*EXERCISE BRIEF:* Answer with a bare number: the count of lines in the records below that have the word "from".

[[ DATA TO PROCESS open ]]

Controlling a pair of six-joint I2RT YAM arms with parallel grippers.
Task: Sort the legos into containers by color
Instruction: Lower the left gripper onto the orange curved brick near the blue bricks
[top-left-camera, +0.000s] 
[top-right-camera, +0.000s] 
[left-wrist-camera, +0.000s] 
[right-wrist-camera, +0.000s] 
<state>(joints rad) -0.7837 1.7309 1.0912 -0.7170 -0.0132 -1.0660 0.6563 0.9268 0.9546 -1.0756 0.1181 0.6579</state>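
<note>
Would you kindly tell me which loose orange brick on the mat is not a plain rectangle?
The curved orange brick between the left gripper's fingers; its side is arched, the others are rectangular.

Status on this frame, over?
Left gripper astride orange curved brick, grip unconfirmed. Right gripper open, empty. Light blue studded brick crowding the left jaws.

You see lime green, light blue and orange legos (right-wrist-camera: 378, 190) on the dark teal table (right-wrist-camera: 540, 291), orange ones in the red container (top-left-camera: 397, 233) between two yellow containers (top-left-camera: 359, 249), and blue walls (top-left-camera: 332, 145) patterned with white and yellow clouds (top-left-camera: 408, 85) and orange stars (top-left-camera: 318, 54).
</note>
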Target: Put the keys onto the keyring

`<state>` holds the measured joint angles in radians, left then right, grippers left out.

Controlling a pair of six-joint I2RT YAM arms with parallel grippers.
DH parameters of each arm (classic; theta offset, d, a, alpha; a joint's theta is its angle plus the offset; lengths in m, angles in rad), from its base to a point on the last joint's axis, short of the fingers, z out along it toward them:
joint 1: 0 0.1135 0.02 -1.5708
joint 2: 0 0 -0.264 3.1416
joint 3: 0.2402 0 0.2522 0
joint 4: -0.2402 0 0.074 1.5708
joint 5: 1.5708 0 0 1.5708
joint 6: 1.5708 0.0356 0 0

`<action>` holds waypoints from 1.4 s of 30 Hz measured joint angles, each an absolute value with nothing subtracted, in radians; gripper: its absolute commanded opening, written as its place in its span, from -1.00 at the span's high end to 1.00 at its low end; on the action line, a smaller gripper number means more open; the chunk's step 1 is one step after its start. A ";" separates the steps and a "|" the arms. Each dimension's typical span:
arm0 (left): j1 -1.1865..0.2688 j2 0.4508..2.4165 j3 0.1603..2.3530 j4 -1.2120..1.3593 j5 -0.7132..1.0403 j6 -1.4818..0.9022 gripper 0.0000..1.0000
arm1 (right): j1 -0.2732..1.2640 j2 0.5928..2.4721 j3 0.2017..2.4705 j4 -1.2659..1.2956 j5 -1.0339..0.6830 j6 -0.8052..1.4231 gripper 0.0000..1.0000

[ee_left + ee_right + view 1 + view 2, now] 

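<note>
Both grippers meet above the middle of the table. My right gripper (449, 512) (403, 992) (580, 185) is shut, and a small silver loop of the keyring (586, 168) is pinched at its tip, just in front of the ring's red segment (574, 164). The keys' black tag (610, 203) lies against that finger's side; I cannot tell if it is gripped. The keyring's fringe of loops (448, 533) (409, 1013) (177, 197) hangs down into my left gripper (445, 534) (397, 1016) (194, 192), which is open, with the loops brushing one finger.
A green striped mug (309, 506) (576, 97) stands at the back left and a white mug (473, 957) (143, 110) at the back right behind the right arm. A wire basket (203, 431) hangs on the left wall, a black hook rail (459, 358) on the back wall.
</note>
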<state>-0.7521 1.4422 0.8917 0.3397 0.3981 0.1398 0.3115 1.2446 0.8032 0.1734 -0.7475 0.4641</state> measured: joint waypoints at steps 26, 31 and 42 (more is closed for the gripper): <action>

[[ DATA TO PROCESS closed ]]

*THE COMPLETED TASK:* 2